Clinical evaluation of two artificial intelligence algorithms in standard radiography for post-traumatic exploration of peripheral limbs in children.
Authors
Affiliations (2)
Affiliations (2)
- Radiology Department, Centre Hospitalier Universitaire de Reims, 45 Rue Cognacq-Jay, 51092, Reims, France. [email protected].
- Radiology Department, Centre Hospitalier Universitaire de Reims, 45 Rue Cognacq-Jay, 51092, Reims, France.
Abstract
Pediatric traumatology represents a significant portion of emergency department visits, and advances in artificial intelligence (AI) provide promising tools for fracture detection on radiographs. However, few studies have assessed these tools on the same pediatric population. To evaluate the diagnostic performance in a pediatric population of two commercially available AI software programs for the detection of peripheral limb fractures, both alone and in comparison with radiology residents. Consecutive recruitment of 366 children under 18 referred by the pediatric emergency department for radiographic exploration of trauma involving peripheral limbs (five subgroups: hand/wrist, elbow, shoulder, knee/leg, and foot/ankle). Two fracture-detection AI algorithms (Boneview and Rayvolve) were evaluated, with joint effusions and dislocations analyzed only by Boneview. Two radiology residents (first and third years) interpreted the radiographs first without and then with AI assistance. Boneview's sensitivity and specificity were 0.85 and 0.87, respectively, while Rayvolve's were 0.81 and 0.93. No significant difference was observed between areas under the curve of Boneview (0.862) and Rayvolve (0.874) with P-value = 0.62. AI significantly improved the performance of the least experienced resident, but not of the more experienced resident.
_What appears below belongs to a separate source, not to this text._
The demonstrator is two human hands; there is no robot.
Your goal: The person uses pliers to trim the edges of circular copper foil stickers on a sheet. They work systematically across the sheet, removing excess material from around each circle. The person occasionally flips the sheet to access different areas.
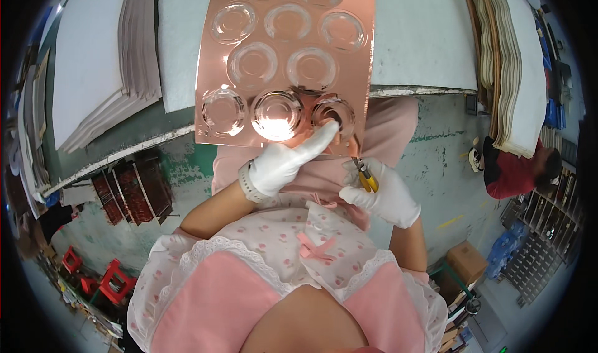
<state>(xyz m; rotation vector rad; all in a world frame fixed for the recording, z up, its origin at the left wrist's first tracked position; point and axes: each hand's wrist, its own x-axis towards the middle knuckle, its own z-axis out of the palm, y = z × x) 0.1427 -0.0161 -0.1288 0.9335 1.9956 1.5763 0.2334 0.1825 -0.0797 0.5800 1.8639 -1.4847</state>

For effusion detection, Boneview's sensitivity and specificity were 0.57 and 0.96, close to but slightly lower than the performance of the residents. AI assistance did not have real impact on residents' performance for effusion detection. Evaluating two AI algorithms in the same pediatric population revealed consistent and acceptable performance with variations in performance profiles and may improve outcomes for less-experienced users.